2022年8月22日「オーナーチェンジマンション年4%が競落目線か」
東京地裁開札トピックス(22.8.22日号)
オーナーチェンジマンション年4%が競落目線か
東京23区内の賃貸マンションの株式会社タスによる空室率調査(2022年7月29日)によると、1Rマンションの空室率は10.69%と高い水準にある。コロナ禍をきっかけとしたテレワークや在宅勤務が定着化する中で、空室が多く生じている。相続対策などで建築される一棟物の1R主体の賃貸マンションが増加し、供給が増加していることもあるように思う。一方で3LDKの間取りについては逆に空室率が低下している傾向があり、同調査で直近2.89%と1Rの3分の1以下である。間取りによる空室率の違いが鮮明になってきている。
この間にあるのが1LDKの間取りで同じ調査で直近5.71%とある。これは現状のオフィスビルの水準に近いように思う。現状のマーケットでは1Rと1LDK の少しの相違ながら大きく空室率が異なっている。

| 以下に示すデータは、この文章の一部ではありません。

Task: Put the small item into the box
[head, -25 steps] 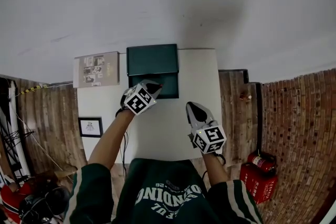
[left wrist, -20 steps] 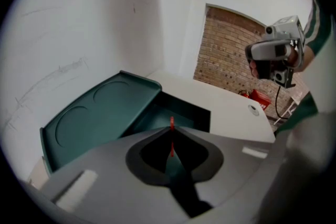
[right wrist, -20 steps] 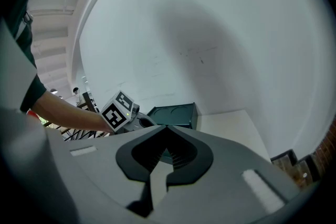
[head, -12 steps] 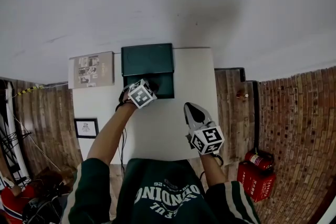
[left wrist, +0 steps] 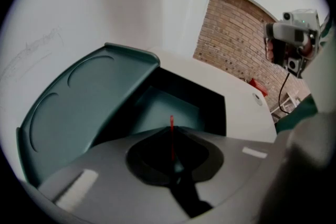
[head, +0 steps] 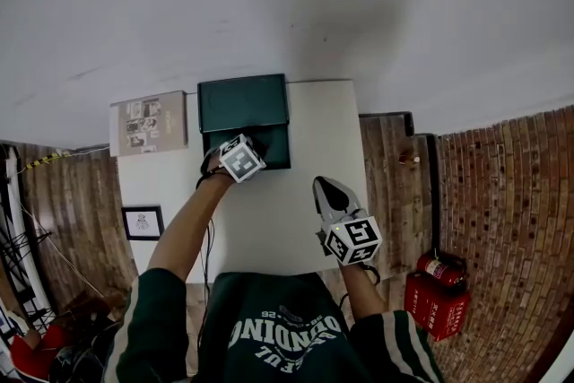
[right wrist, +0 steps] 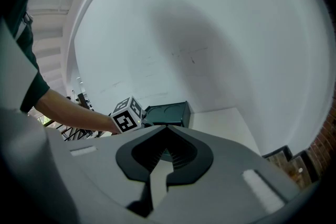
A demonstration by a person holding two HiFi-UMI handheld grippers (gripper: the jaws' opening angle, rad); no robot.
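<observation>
The white desk [head: 318, 134] carries a dark green box [head: 272, 150] at its far edge, against the wall. The box lid [left wrist: 89, 97] is open and stands up from the far side of the box; the interior [left wrist: 168, 107] is exposed. The left claw [left wrist: 171, 131] is positioned at the near rim of the box, with the forearm reaching across the desk. Its jaws are closed together on the small item [left wrist: 171, 124], a thin red piece that projects upright from between the jaw tips. In the left gripper view the item's free end lies in line with the open box interior; whether it is inside the rim cannot be determined. The right claw [head: 326, 185] is over the near right part of the desk, well apart from the box. Its jaws meet at the tips and nothing stands between them. A printed board [head: 148, 123] lies just left of the box lid. A framed picture [head: 142, 222] sits below the left side of the desk.
</observation>
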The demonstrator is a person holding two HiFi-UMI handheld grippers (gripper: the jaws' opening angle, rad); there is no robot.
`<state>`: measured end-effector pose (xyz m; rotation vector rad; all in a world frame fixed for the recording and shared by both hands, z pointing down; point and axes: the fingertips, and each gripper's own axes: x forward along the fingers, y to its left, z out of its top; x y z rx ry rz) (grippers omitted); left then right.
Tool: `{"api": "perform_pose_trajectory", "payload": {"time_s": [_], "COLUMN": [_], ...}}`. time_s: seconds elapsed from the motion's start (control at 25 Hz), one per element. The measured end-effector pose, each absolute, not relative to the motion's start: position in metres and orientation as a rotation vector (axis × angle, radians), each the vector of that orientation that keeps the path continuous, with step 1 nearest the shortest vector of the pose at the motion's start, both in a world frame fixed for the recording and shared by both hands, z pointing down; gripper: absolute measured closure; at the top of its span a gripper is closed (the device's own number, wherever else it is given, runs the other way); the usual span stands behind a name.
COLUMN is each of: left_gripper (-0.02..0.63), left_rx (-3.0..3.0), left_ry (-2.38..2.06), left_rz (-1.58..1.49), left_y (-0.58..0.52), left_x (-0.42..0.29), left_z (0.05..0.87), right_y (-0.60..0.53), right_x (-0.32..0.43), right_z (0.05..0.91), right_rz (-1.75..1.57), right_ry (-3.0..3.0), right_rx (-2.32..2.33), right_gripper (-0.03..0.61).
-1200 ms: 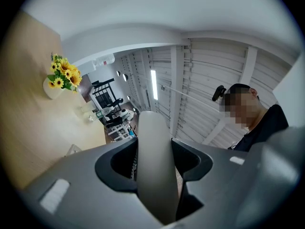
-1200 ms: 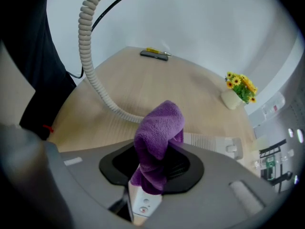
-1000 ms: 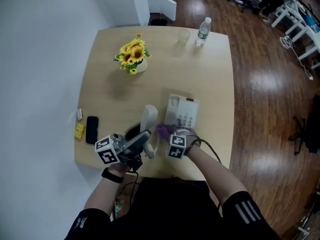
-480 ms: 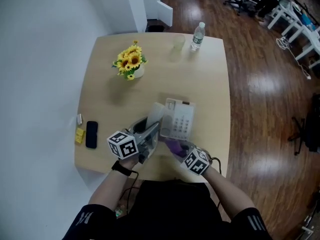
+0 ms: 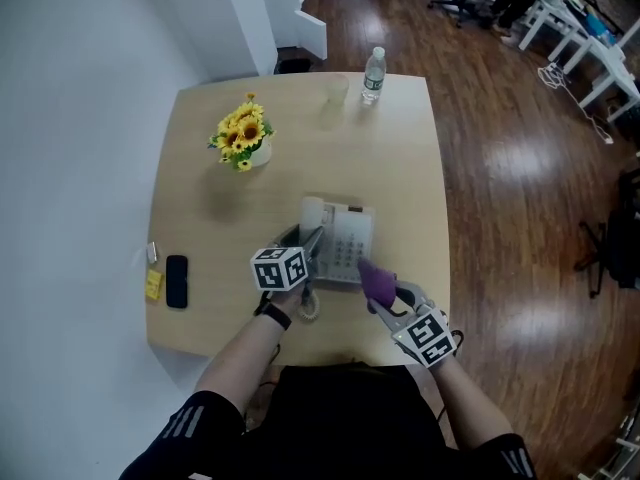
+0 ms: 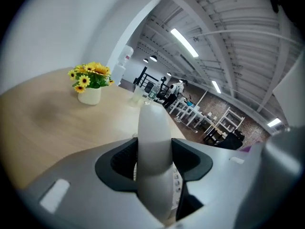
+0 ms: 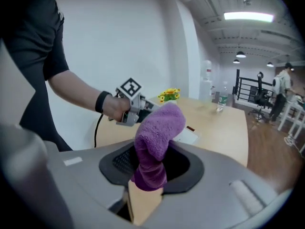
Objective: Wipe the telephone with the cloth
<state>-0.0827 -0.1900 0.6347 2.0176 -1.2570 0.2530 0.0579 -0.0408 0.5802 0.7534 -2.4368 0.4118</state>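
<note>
The telephone (image 5: 348,248), white and boxy, lies on the pale wooden table (image 5: 400,168) between both grippers. Its smooth, rounded handset (image 6: 153,151) is pinched by the left gripper (image 5: 305,243). The fuzzy purple cloth (image 7: 157,142) is clamped in the right gripper (image 5: 388,296) at the telephone's near-right corner. Sunflowers (image 5: 238,128) are held in a white vase (image 5: 255,154).

A pale wooden table (image 5: 200,178) with rounded corners stands on a dark, glossy wood floor (image 5: 520,178). At the table's far left, yellow sunflowers sit in a small white pot (image 5: 240,140). At the far edge, a clear water bottle (image 5: 373,73) stands just right of a translucent cup (image 5: 334,88). Near the left edge lies a black smartphone (image 5: 177,281), with a small yellow item (image 5: 153,285) beside it. White desks (image 5: 590,53) stand far right.
</note>
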Motion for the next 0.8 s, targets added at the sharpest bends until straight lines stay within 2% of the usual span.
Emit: {"api": "perform_pose_trajectory", "payload": {"time_s": [0.4,0.8], "left_gripper": [0.403,0.4], "left_rx": [1.962,1.947], "left_ry": [-1.335,-1.35], "left_rz": [0.589,0.53], "left_y": [-0.196,-0.201], "left_x": [-0.059,-0.052], "left_z": [0.694,0.7], "right_y": [-0.046,-0.032], "right_x": [0.079,0.077], "right_z": [0.556,0.558], "right_rz": [0.42,0.473], "right_ry": [-2.464,-2.479], "right_rx": [0.873,0.894], "right_gripper": [0.442,0.442]}}
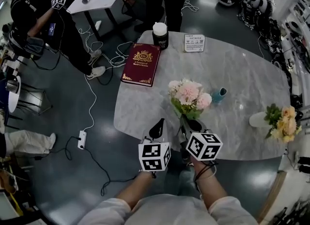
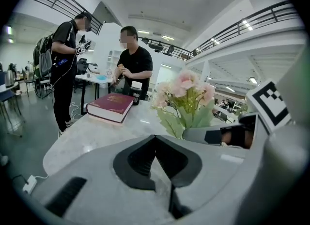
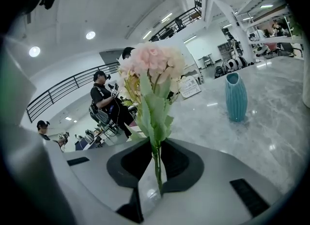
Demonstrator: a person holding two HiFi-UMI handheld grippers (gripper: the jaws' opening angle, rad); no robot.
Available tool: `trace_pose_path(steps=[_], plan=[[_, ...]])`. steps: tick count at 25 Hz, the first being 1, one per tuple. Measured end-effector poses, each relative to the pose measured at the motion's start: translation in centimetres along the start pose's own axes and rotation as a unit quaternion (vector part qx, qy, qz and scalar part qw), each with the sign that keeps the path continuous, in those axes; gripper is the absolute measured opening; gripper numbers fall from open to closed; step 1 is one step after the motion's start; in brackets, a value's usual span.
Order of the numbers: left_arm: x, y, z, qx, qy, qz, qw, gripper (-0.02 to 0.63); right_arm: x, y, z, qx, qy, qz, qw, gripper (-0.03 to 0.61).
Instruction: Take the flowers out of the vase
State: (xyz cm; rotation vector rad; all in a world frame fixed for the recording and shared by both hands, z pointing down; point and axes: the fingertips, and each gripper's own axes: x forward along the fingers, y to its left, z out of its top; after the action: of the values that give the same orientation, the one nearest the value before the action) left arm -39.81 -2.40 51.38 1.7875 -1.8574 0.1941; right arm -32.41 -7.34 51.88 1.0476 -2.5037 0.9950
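- The right gripper [image 3: 154, 147] has its fingers pinching the thin green stem of the pale pink flower bunch [image 3: 152, 62], which is already out of the ribbed teal ceramic vase [image 3: 236, 97].
- The stem runs straight out from the fingers, blooms toward the far side. The vase stands on the grey marble bench [image 1: 242, 74], right of the blooms.
- The left gripper [image 2: 155, 139], just to the left, has its fingers pressed together on nothing.
- The stem's lower end is hidden inside the grip.

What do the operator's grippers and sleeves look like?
The left gripper and right gripper have grey bodies, black tapering pads and a white cube with black square markers each. The sleeves are pale. A dark cord loops near the right wrist.
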Motion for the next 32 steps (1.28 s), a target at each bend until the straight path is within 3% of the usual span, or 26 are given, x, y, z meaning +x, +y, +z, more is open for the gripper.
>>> trace_pose_path(steps=[32], plan=[[5.7,2.6,-2.6,-0.005,0.056,-0.026,0.9981,0.008,6.3,-4.3,-2.1,0.036,0.047,-0.041,0.997,0.049]])
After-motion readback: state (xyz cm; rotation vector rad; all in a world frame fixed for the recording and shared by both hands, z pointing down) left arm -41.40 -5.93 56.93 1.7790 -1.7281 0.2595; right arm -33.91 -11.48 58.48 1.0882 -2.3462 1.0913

そんな中7月21日開札では都営大江戸線「両国」駅徒歩約6分に立地する専有面積約12.3坪の1LDKのマンションが最先の賃借権付であった。
築13年のこのマンションの賃料は月額14.5万円で管理費等や固定資産税等を差し引いた年実質収入は約151万円である。これに対し売却基準価額は2424万円であったが、結果入札は14本あり、最高価3621万円にて競落されていった。競落価格に登録免許税、不動産取得税を加えた総取得コストは約3680万円になると思われ、総取得費用に対する年利回りは年約4.1%である。立地、築年による相違はある中で、おそらくはこの年4%くらいが賃借権付マンションの競落目線ではないだろうか。